Sebastian Zakłada 🧛

Posted on Dec 12 • Edited on Dec 19

Avoiding the SQS Event Mapping Trap 💥 in Lambda

#aws #sqs #lambda #learning

tl;dr

Triggering Lambda invocations directly from SQS by the way of event source mapping may lead to messages silently dropped from the queue when event filtering is used

This is something that I kept forgetting so I thought I would put it in writing for my future self to finally remember. You guys can reap all the benefits!

When building event-driven architectures using Lambda and SQS, event filtering can seem like an elegant solution for message routing. If message matches the criteria trigger the lambda, otherwise ignore. Nice! What can go wrong?

When message is sent to an SQS queue, matching messages (decided by filtering) are processed by Lambda. If the processing fails, it's retried and upon reaching maximum retry count it' sent to a Dead Letter Queue (DLQ).

One might think such approach would give the best of all worlds without too much complexity

Resilient - resilience guaranteed by SQS and reliability with DLQ preventing data loss
Elegant - filtering rules provide a clean way to route messages to dedicated lambdas for different message types
Minimalistic - simple infrastructure requirements

You need to be careful though

There's a critical behavior that can lead to unexpected data loss if not properly understood.

Many developers will assume that when a message doesn't match the event mapping filter criteria, it will be put back in the queue for other consumers or will not be picked up from the queue by Lambda at all.

This is not the case

Once a message batch is picked up by Lambda's polling mechanism, messages that don't match the filter criteria are deleted from the queue without being processed by any function.

Yes, you read it right.
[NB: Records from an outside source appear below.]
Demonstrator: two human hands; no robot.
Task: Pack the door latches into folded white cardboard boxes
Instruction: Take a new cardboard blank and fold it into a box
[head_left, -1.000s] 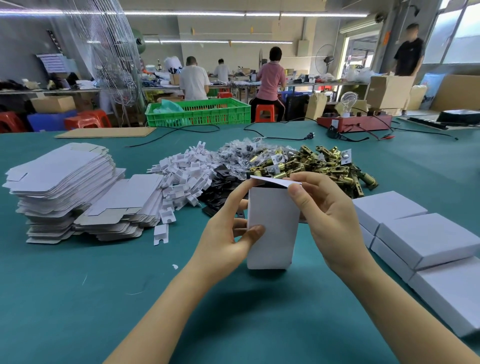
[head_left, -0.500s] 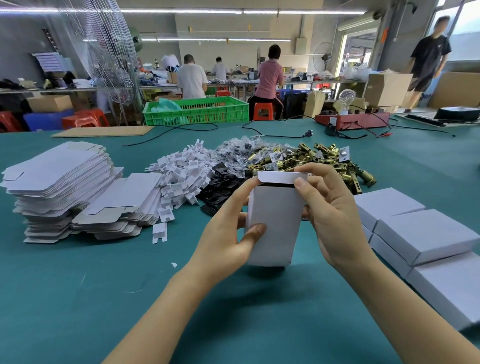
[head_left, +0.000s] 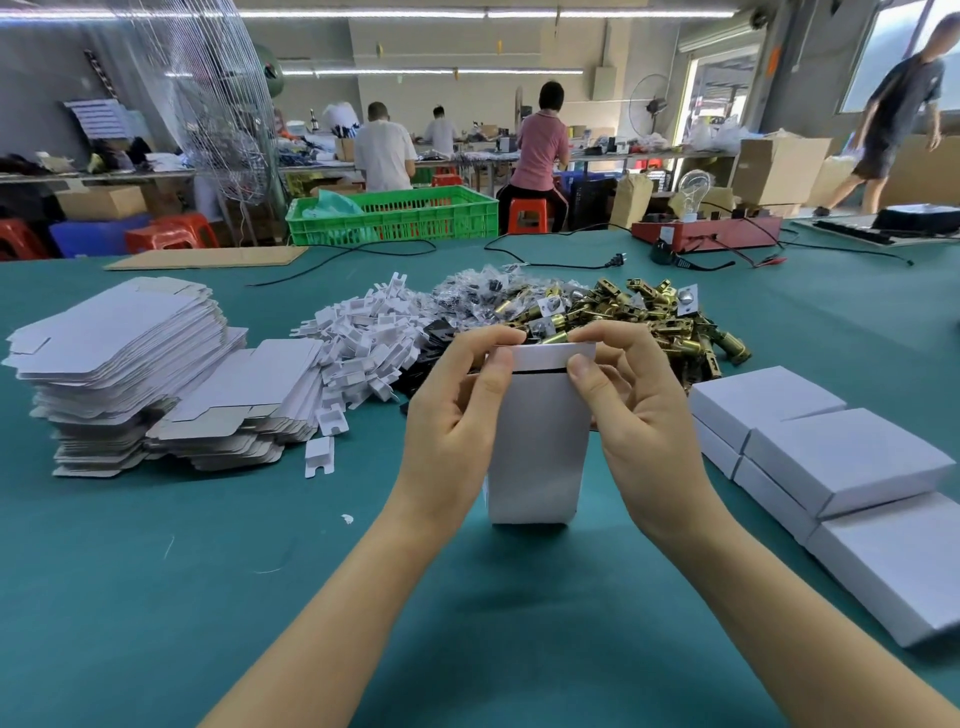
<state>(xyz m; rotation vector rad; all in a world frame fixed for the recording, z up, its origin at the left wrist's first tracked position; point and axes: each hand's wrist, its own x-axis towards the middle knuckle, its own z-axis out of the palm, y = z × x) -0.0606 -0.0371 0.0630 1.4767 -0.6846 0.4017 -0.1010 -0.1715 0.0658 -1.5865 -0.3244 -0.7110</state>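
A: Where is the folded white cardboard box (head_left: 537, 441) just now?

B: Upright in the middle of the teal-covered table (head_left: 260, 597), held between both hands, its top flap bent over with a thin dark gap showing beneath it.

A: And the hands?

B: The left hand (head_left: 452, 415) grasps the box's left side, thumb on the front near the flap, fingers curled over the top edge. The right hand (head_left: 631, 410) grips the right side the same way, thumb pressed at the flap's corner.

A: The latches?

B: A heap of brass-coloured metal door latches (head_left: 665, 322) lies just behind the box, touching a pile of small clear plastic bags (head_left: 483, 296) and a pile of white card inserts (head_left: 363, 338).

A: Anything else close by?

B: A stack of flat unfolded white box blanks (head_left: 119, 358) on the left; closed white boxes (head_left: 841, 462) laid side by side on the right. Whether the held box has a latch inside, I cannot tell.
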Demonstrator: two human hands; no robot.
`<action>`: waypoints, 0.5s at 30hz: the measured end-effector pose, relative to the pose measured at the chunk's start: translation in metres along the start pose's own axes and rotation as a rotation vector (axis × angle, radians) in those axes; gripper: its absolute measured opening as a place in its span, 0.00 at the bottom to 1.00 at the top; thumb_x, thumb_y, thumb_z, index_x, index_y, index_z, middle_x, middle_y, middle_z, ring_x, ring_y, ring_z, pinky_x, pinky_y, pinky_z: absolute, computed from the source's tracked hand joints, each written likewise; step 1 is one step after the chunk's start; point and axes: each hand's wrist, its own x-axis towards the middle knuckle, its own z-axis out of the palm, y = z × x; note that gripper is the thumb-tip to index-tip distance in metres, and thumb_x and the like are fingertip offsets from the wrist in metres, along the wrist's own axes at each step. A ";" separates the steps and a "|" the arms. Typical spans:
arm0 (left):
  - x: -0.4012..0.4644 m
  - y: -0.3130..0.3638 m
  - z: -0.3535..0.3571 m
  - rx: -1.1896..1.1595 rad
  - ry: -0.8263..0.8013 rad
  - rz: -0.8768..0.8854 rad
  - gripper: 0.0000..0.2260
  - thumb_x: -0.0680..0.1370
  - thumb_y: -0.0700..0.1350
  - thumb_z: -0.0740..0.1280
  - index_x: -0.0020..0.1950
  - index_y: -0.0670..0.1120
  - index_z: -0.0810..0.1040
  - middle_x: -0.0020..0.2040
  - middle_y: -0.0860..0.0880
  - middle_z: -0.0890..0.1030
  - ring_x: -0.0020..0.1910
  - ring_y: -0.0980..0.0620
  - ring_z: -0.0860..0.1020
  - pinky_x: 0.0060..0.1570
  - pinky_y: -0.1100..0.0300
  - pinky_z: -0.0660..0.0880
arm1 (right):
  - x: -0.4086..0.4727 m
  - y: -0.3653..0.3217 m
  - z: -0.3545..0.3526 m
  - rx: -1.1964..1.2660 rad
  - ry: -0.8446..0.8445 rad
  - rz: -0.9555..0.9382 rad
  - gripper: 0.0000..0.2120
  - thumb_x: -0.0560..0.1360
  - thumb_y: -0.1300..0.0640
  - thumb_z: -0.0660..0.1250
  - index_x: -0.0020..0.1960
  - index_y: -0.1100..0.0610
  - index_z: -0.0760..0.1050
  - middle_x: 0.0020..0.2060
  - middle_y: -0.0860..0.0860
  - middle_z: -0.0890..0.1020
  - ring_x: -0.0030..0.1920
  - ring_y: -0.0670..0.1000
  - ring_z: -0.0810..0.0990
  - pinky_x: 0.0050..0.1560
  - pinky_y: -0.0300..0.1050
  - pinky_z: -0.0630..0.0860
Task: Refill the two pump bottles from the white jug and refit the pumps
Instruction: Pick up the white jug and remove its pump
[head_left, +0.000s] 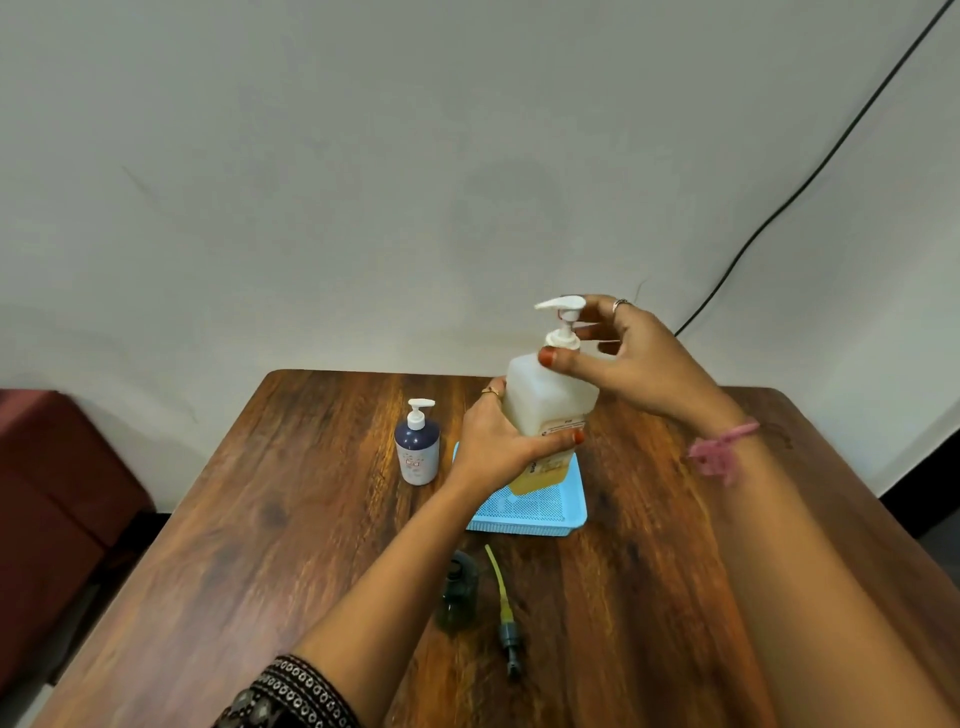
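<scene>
My left hand (498, 441) grips the body of the white jug (550, 400), which stands tilted in the blue tray (524, 512) with yellow liquid in its lower part. A white pump (561, 319) sits on the jug's neck, and my right hand (623, 353) pinches its collar with thumb and fingers. A dark blue pump bottle (417, 451) with its white pump fitted stands to the left of the tray. Nearer to me a small dark open bottle (458, 592) stands on the table. Its grey pump (506, 621) with a yellow tube lies beside it.
The wooden table (311, 545) ends at a grey wall. A black cable (810, 176) runs down the wall at the right. A dark red seat (57, 467) stands to the left of the table.
</scene>
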 end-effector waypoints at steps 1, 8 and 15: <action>0.000 0.001 0.001 0.007 0.001 0.002 0.33 0.63 0.55 0.80 0.62 0.48 0.70 0.55 0.51 0.79 0.51 0.54 0.80 0.50 0.57 0.81 | 0.001 0.000 0.004 -0.119 0.082 -0.002 0.26 0.67 0.42 0.74 0.61 0.51 0.73 0.52 0.43 0.77 0.52 0.42 0.76 0.48 0.34 0.72; -0.001 0.001 0.003 -0.031 -0.004 -0.009 0.31 0.63 0.54 0.80 0.60 0.49 0.70 0.54 0.51 0.80 0.51 0.54 0.81 0.49 0.55 0.81 | 0.002 -0.002 0.007 0.083 0.061 0.006 0.19 0.71 0.57 0.74 0.61 0.52 0.76 0.53 0.46 0.82 0.55 0.43 0.79 0.61 0.48 0.75; 0.000 0.003 0.004 0.008 -0.018 0.009 0.32 0.64 0.55 0.79 0.62 0.50 0.69 0.55 0.51 0.79 0.52 0.53 0.80 0.50 0.57 0.81 | -0.001 -0.004 0.001 -0.145 0.172 -0.016 0.28 0.66 0.44 0.76 0.61 0.49 0.70 0.46 0.41 0.77 0.45 0.39 0.76 0.40 0.24 0.70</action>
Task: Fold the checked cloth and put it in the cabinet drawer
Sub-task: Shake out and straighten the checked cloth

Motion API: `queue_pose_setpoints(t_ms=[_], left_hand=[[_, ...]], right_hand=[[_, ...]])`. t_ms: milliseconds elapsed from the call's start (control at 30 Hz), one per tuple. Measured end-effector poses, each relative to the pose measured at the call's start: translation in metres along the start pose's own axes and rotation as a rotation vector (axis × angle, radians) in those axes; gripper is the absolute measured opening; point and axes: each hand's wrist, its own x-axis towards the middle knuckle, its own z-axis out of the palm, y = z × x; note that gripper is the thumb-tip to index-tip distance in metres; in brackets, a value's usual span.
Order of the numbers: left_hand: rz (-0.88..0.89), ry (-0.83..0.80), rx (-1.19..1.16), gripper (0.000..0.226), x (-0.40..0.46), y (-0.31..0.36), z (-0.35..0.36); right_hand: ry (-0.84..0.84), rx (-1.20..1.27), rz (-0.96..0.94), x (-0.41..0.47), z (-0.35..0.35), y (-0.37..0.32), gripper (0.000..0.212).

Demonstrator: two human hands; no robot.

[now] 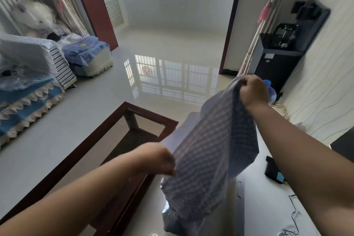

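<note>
Head view: we see both arms stretched out.
Left hand (pixel 159 159): pinches the lower edge of our checked cloth (pixel 206 155).
Right hand (pixel 252 90): grips its upper corner, raised higher.
Cloth: hangs in the air between our hands, beside the glass-topped coffee table (pixel 107 140).

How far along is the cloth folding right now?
Early. Nothing looks finished: the checked cloth hangs in the air, still unfolded. In hand: the left hand and right hand each grip an edge. Left: folding it and putting it in the drawer, which isn't in view.
</note>
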Motion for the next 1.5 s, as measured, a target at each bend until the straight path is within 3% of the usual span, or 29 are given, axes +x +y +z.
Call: queue_pose_setpoints(t_ms=[100,300,500,567,700,767,833,933,1033,1133,1200,1300,1367,1500], left_hand=[[-0.055,-0.110,0.089,0.035,0.013,-0.019,0.035],[-0.340,-0.142,-0.126,0.038,0.017,-0.069,0.042],[-0.173,-0.091,0.506,0.023,0.013,-0.107,0.073],[-0.294,0.001,0.498,0.022,0.008,-0.117,0.069],[-0.725,0.412,0.217,0.029,-0.004,-0.151,0.030],[-0.760,0.469,0.223,0.029,-0.006,-0.161,0.020],[-0.613,0.443,0.236,0.025,-0.012,-0.171,0.022],[-0.097,0.526,0.408,0.022,-0.026,-0.182,0.032],[0.246,0.349,0.551,0.044,-0.030,-0.159,0.058],[0.370,0.119,0.761,0.021,-0.025,-0.137,0.068],[0.179,0.105,0.664,0.025,-0.022,-0.137,0.053],[-0.357,0.111,0.407,0.032,-0.017,-0.156,0.030],[-0.527,0.037,0.322,0.050,-0.011,-0.168,0.032],[-0.681,-0.035,0.223,0.068,0.002,-0.197,0.048]], right_hand=[[0.015,0.014,0.060,0.002,0.006,0.009,0.025],[0.066,0.093,0.150,-0.006,0.022,0.026,0.026],[0.116,0.143,0.307,-0.003,0.018,0.039,0.030],[0.123,0.140,0.334,-0.002,0.017,0.043,0.030],[0.135,0.117,0.343,-0.001,0.015,0.045,0.029],[0.128,0.078,0.303,0.000,0.016,0.044,0.028],[0.097,0.039,0.280,0.001,0.015,0.049,0.027],[0.023,0.007,0.366,0.003,0.009,0.068,0.027],[-0.015,0.004,0.453,0.003,0.003,0.085,0.028],[-0.088,0.018,0.501,0.002,0.003,0.091,0.029],[-0.115,0.012,0.504,-0.002,0.006,0.091,0.029],[-0.117,-0.104,0.355,-0.016,0.015,0.084,0.026],[-0.160,-0.225,0.153,-0.025,0.022,0.079,0.025],[-0.247,-0.370,-0.168,-0.039,0.024,0.079,0.030]])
Messages are PERMANENTLY DROPPED.

Real-World Impact

Consider this scenario:

// Message in SQS queue
{
    "type": "foo",
    "action": "login",
    "userId": "12345"
}

// Filter criteria - Lambda A 
{
    "type": ["foo"],
    "action": ["signup"]
}

// Filter criteria - Lambda B
{
    "type": ["foo"],
    "action": ["login"]
}

If Lambda A polls this message first:

The message is picked up by the Lambda A trigger and made invisible to other consumers
It doesn't match filter criteria
Message is dropped and never put back in the queue
Lambda B never gets a chance to process it, even though it matches its criteria

This behavior can manifest gradually - during testing with low message volumes, messages might get processed correctly by chance. As production traffic increases, concurrent Lambda polling increases and the likelihood of messages being dropped grows with scale and there's no built-in monitoring or alerting for filtered-out messages.

This behavior creates a well-concealed pitfall in your event-driven architecture. While event filtering appears to offer a clean solution for message routing, it is not the case with SQS.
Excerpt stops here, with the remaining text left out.